I was able to place the axle in the diff outside of the axle housing without much difficulty. My next step is to clean the axle housing and place the back in to see if it’s a bent housing, but Im skeptical that that’s the issue.
 
If you look closely, you can see every spline has a circular bit of wear on the outboard side, about 1/4" or so from the outboard end (the part that goes into the carrier last), and some of the splines have ridges along their peaks. This could have been enough to hold the inner axle in the carrier's splines. I'd clean out the carrier splines well, and see if there is similar wear there.

I know a small bit of spline damage can hold things up, as I was test fitting my bell for clearance on the birf and the blasted birf wouldn't go on. The inner axle was already in place and I was trying to fit the birf on to it. Turned out, I was damaging the spline ends of the inner axle and had to file away a good bit until the splines went into the birf easily. There's an elocker i the front, so I don't need to use inner snap ring to connect the axle to the birf. I was trying to (unsuccessfully) save the Marlin seal, but wound up replacing it.
 
@Blue77FJ40 that’s very observant of you.
I’m going to test mount the diff again and see if things are still problematic.

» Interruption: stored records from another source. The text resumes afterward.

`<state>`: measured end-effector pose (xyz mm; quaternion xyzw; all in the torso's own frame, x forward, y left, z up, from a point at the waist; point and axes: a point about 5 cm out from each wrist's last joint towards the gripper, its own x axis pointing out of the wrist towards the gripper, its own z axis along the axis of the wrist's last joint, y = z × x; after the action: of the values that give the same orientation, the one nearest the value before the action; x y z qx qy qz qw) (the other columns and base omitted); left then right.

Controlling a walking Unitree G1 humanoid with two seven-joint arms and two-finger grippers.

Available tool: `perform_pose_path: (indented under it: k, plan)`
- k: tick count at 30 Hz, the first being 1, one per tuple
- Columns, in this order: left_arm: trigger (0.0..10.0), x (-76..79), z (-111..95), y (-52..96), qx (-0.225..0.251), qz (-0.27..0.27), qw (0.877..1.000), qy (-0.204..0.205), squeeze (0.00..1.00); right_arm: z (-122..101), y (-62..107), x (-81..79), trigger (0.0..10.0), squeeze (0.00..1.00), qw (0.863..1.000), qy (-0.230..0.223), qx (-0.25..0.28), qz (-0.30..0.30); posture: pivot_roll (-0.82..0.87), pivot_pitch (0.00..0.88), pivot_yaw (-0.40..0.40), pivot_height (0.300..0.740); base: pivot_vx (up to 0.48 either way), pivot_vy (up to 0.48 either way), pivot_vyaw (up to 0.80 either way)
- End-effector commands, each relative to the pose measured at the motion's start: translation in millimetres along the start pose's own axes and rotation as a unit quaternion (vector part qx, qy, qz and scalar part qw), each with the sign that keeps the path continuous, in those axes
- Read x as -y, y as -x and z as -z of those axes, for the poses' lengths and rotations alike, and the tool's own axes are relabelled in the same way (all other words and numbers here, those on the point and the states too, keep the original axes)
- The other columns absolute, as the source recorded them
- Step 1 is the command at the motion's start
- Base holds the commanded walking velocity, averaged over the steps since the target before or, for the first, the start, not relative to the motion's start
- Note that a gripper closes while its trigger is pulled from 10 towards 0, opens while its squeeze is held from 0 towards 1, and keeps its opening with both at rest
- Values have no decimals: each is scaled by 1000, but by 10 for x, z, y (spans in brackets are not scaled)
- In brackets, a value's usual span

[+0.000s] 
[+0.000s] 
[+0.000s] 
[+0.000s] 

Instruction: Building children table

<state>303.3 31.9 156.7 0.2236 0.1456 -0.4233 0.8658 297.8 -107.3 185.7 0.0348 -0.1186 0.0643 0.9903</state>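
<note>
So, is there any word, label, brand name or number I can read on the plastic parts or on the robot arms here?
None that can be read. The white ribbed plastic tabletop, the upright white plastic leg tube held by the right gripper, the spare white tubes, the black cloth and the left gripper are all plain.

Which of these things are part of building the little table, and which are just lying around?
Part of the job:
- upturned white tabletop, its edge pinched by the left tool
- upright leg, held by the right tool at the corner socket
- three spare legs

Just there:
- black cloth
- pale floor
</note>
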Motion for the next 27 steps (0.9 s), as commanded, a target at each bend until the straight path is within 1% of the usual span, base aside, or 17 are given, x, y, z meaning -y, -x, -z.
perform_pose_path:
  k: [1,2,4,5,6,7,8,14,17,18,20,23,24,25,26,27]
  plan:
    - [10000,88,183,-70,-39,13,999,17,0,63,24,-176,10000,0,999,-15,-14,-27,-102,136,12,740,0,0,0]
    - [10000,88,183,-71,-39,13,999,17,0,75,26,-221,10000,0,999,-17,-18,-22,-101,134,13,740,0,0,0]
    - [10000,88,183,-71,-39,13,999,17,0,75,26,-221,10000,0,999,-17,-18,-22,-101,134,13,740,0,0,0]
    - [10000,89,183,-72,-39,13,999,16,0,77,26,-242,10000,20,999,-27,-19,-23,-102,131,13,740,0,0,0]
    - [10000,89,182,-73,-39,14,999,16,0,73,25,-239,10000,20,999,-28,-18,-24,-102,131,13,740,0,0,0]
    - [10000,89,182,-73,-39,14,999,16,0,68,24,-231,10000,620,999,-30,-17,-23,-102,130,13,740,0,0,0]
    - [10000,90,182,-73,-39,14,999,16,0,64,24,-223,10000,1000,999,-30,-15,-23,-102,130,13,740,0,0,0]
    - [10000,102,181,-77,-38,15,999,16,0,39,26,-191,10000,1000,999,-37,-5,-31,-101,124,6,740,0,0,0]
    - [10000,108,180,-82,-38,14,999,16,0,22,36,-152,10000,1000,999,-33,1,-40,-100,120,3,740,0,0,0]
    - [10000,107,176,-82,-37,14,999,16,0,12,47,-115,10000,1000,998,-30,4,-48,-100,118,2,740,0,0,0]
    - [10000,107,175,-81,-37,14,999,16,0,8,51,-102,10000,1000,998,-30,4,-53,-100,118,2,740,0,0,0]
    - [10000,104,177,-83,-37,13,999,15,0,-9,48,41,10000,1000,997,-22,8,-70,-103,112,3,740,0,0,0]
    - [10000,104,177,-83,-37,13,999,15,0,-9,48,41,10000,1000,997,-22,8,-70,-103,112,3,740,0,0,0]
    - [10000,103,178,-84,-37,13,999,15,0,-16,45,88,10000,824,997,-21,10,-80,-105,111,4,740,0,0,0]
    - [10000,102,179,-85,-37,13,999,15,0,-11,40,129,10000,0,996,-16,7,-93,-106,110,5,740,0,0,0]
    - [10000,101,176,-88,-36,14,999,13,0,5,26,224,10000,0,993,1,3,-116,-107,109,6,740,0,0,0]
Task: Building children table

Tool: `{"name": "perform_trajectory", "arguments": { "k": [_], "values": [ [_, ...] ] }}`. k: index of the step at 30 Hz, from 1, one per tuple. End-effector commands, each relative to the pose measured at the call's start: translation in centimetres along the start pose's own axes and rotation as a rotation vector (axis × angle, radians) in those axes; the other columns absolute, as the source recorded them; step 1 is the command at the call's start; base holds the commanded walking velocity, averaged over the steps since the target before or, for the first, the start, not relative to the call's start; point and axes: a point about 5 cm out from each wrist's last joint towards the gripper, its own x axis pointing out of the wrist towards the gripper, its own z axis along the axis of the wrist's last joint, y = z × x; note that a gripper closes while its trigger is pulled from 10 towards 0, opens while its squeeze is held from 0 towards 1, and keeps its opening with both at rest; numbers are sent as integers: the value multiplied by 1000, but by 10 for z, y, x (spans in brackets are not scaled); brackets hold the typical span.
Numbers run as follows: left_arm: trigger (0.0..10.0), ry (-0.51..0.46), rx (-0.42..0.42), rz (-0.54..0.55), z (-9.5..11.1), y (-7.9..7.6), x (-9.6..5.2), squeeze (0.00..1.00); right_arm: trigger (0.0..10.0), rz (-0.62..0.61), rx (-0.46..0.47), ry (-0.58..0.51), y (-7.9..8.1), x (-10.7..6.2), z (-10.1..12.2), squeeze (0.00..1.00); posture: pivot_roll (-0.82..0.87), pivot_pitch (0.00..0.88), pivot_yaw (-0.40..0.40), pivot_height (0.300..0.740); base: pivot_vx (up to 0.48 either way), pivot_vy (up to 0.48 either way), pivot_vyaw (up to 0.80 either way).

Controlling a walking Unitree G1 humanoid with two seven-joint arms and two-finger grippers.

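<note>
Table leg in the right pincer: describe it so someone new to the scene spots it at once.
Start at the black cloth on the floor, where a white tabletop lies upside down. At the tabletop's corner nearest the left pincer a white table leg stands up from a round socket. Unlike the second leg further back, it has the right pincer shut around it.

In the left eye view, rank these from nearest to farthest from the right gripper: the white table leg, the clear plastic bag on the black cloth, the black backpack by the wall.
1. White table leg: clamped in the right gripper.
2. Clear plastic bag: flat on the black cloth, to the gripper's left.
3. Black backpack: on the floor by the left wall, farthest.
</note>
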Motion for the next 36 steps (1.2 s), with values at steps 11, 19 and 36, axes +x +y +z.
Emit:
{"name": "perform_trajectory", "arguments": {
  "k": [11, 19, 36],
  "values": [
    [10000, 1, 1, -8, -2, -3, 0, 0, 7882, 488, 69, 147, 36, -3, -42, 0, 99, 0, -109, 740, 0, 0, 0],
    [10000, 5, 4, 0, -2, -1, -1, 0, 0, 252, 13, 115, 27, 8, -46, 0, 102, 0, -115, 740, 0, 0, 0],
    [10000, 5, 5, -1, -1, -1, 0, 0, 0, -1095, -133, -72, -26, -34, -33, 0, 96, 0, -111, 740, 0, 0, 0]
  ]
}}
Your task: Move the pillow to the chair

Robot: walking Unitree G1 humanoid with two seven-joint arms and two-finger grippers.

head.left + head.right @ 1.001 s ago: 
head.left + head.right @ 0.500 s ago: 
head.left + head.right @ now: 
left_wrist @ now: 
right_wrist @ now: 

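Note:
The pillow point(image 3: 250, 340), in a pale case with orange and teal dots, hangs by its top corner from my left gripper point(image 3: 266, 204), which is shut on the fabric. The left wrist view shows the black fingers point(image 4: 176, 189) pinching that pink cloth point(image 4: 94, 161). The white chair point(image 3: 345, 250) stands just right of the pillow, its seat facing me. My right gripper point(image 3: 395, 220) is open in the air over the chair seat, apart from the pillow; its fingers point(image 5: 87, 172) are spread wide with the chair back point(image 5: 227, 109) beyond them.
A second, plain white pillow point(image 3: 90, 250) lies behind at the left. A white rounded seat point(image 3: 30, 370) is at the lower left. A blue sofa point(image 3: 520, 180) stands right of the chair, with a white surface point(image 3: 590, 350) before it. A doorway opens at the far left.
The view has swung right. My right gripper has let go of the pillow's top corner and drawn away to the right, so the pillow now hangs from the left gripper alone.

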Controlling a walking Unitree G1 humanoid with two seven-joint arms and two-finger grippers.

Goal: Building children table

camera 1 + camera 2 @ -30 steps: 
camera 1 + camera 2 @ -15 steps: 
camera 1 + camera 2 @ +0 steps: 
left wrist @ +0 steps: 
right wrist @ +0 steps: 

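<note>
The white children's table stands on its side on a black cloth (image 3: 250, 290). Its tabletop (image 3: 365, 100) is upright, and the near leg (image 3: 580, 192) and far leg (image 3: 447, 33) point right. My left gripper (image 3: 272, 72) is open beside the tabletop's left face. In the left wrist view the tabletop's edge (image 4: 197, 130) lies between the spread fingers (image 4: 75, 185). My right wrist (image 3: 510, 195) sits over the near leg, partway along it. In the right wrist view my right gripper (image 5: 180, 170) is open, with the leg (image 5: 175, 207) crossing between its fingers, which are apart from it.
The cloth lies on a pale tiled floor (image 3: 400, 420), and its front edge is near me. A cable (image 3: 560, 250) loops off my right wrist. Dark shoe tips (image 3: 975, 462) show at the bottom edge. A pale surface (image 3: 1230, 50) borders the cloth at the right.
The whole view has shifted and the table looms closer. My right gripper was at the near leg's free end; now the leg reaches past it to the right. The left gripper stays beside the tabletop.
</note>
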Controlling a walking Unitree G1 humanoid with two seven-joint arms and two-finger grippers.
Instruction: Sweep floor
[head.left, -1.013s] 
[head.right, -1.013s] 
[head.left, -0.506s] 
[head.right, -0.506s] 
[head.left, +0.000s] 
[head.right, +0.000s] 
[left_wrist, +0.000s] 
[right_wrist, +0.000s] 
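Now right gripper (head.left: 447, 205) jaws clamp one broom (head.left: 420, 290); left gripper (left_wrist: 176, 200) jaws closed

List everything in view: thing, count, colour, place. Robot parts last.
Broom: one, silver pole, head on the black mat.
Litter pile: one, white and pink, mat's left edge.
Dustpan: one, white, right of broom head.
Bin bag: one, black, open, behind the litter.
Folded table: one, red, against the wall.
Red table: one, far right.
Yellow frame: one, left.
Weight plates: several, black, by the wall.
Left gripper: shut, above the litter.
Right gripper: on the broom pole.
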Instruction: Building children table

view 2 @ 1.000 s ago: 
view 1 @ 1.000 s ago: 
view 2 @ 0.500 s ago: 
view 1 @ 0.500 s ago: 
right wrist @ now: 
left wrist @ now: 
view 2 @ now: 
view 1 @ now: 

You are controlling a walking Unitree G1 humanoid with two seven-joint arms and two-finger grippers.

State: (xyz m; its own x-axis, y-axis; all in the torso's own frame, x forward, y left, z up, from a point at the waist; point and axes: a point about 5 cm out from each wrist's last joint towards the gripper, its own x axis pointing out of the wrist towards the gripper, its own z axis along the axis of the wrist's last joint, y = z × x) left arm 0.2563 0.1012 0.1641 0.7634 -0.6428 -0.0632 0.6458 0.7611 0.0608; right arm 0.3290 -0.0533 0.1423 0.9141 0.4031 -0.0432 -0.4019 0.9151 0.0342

I can’t see any significant deformation of the axle housing itself
 
I'd look for spline wear/damage on the inner (female) splines of the carrier side gear, particularly on the outboard parts (ie where the worn/damaged splines of the shaft identified by blue77 would ride). I assume the damage on the gear splines would be the primary culprit since damage on the outboard end axle splines would be free of the gear splines once the axle is pulled outboard much at all. Maybe that's why you were able to pull axle out another inch or so once you removed axle seal - ie that gave you enough wiggle room to free the bind from axle shaft spline damage, but still needed slide hammer to be able to pull it free of bind from gear spline damage on undamaged end of the most inboard axle splines?
 
I'm still trying to wrap my head around this one. I was convinced that the axle housing is bent, now I'm not so sure that is the primary issue. It's the long side that's giving me a problem.

I took the entire front end apart. Outside of the housing, I can slide the axle into the side gear without a problem. The splines are ok. The only thing I see that might be abnormal is some play in the side gear; not sure if this is a normal amount of motion or not. Doesn't seem like enough play to cause an issue. Pictures attached.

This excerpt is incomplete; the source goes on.